100 nm scale low-noise sensors based on aligned carbon nanotube networks: overcoming the fundamental limitation of network-based sensors
- 100 nm scale low-noise sensors based on aligned carbon nanotube networks: overcoming the fundamental limitation of network-based sensors
- 이민백; 이주형; 김태현; 이형우; 이병양; 박준; 전영민; 성맹제; 홍승훈
- Electronics and devices; Instrumentation and measurement; Nanoscale science and low-D systems
- Issue Date
- VOL 21, NO 5, 055504-1-055504-8
- Nanoscale sensors based on single-walled carbon nanotube (SWNT) networks have been
considered impractical due to several fundamental limitations such as a poor sensitivity and
small signal-to-noise ratio. Herein, we present a strategy to overcome these fundamental
problems and build highly-sensitive low-noise nanoscale sensors simply by controlling the
structure of the SWNT networks. In this strategy, we prepared nanoscale width channels based
on aligned SWNT networks using a directed assembly strategy. Significantly, the aligned
network-based sensors with narrower channels exhibited even better signal-to-noise ratio than
those with wider channels, which is opposite to conventional random network-based sensors.

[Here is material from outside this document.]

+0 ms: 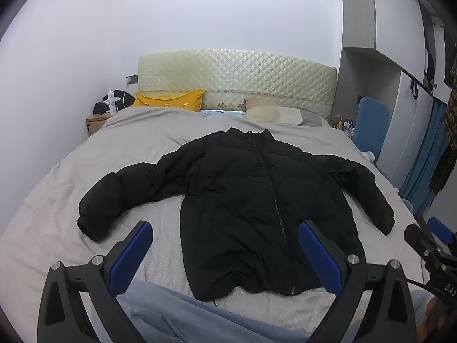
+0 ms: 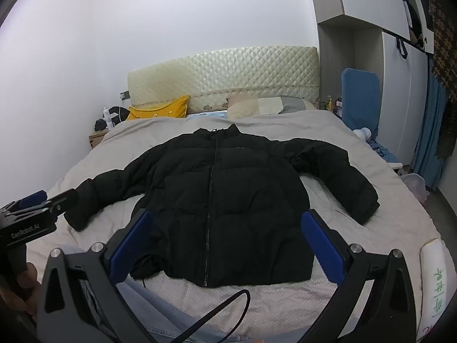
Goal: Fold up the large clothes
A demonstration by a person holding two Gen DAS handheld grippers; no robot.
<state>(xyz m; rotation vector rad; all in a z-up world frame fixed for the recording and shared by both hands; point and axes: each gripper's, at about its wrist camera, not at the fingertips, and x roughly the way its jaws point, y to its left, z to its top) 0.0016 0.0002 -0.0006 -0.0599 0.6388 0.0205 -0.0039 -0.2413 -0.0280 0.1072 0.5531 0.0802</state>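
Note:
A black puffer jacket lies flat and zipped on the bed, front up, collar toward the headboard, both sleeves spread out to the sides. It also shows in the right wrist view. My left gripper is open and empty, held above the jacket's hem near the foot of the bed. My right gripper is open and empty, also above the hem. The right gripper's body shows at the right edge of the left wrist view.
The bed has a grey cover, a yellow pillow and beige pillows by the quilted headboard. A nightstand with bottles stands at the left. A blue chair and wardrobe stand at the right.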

As a proof of concept, we demonstrated 100 nm scale low-noise sensors to detect mercury ions
with the detection limit of ∼1 pM, which is superior to any state-of-the-art portable detection
system and is below the allowable limit of mercury ions in drinking water set by most
government environmental protection agencies. This is the first demonstration of 100 nm scale
low-noise sensors based on SWNT networks. Considering the increased interests in
high-density sensor arrays for healthcare and environmental protection, our strategy should
have a significant impact on various industrial applications.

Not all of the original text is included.